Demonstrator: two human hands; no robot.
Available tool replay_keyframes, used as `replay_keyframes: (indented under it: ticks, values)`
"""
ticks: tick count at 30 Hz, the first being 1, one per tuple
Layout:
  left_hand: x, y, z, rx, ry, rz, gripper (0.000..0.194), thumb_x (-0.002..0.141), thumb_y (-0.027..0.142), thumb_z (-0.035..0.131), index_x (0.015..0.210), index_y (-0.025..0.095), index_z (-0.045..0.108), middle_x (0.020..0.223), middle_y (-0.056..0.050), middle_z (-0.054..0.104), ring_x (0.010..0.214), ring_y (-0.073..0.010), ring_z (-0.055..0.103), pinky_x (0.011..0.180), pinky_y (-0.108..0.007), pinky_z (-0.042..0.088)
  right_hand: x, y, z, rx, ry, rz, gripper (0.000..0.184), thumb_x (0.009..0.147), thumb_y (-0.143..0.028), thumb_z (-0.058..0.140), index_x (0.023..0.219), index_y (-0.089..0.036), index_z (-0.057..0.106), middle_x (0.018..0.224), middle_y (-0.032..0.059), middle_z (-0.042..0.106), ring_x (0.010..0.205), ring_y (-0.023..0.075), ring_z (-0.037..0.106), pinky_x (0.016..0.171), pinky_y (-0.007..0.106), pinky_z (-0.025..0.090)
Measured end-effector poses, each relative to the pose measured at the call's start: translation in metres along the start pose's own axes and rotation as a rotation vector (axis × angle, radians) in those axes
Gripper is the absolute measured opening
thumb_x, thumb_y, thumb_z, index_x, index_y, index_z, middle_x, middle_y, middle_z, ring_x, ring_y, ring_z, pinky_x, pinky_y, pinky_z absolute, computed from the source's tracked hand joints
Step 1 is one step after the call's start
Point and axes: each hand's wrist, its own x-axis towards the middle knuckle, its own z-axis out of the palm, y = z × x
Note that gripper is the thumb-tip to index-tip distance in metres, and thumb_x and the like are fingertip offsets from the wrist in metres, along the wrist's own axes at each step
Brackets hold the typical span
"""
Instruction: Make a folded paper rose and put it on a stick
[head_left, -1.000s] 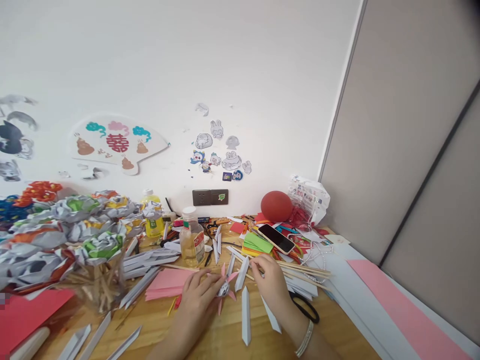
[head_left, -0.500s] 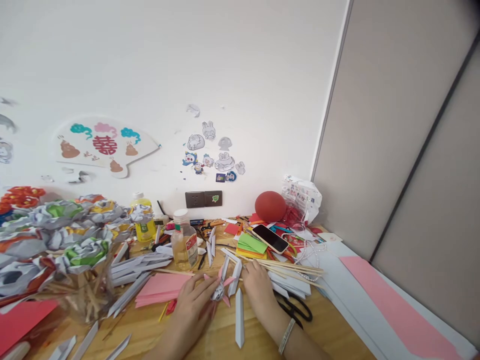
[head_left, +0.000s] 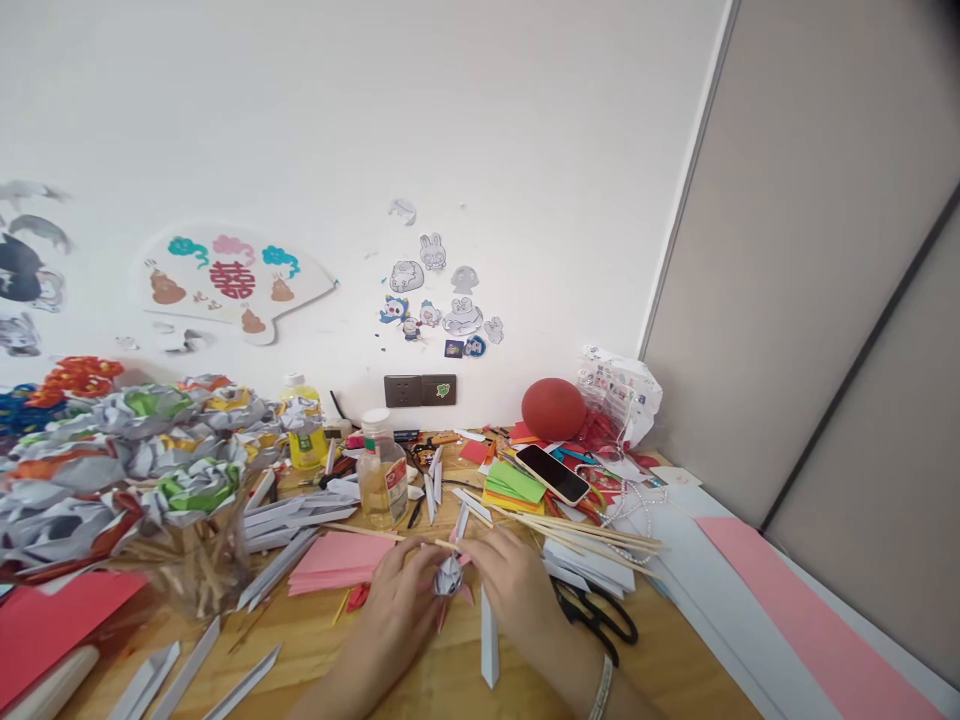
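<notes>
A small paper flower [head_left: 448,577] with pink pointed petals and a crumpled white-grey centre is low over the wooden table between my hands. My left hand [head_left: 397,605] curls round its left side, fingertips against it. My right hand [head_left: 511,585] is closed at its upper right edge; what its fingertips pinch is hidden. A thin wooden stick [head_left: 360,532] shows left of my left hand, and a light stick-like piece crosses between the fingertips. Under my right hand lies a folded white paper strip [head_left: 489,640]. Pink paper sheets [head_left: 334,562] lie left of my left hand.
A clear jar [head_left: 382,485] stands behind the hands. Black scissors [head_left: 600,615], wooden sticks [head_left: 585,530], a phone [head_left: 553,474] and green paper [head_left: 514,483] are to the right. Paper flowers [head_left: 199,490] crowd the left, with more folded strips [head_left: 292,525] beside them.
My right hand has moved left from beside the flower to its upper right edge, covering a folded strip. My left hand stays at the flower. The view swung right, then back.
</notes>
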Motion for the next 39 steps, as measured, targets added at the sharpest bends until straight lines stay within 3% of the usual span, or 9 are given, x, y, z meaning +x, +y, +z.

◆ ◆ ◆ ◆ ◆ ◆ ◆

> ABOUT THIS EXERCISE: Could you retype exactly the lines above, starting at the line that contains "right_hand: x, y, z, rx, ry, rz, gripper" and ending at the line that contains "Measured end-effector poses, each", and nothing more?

> WRITTEN RESPONSE:
  right_hand: x, y, z, rx, ry, rz, gripper (0.000..0.184), thumb_x (0.009..0.147), thumb_y (-0.143..0.028), thumb_z (-0.058..0.140), index_x (0.023..0.219), index_y (-0.089..0.036), index_z (-0.057..0.106), middle_x (0.018..0.224), middle_y (-0.032..0.059), middle_z (-0.042..0.106), ring_x (0.010..0.205), ring_y (-0.023..0.075), ring_z (-0.037..0.106), pinky_x (0.016..0.171), pinky_y (-0.007..0.106), pinky_z (-0.025..0.090)
Measured end-effector poses, each relative to the pose measured at the call's start: translation in metres along the start pose's own axes and rotation as a rotation vector (axis × angle, radians) in those axes

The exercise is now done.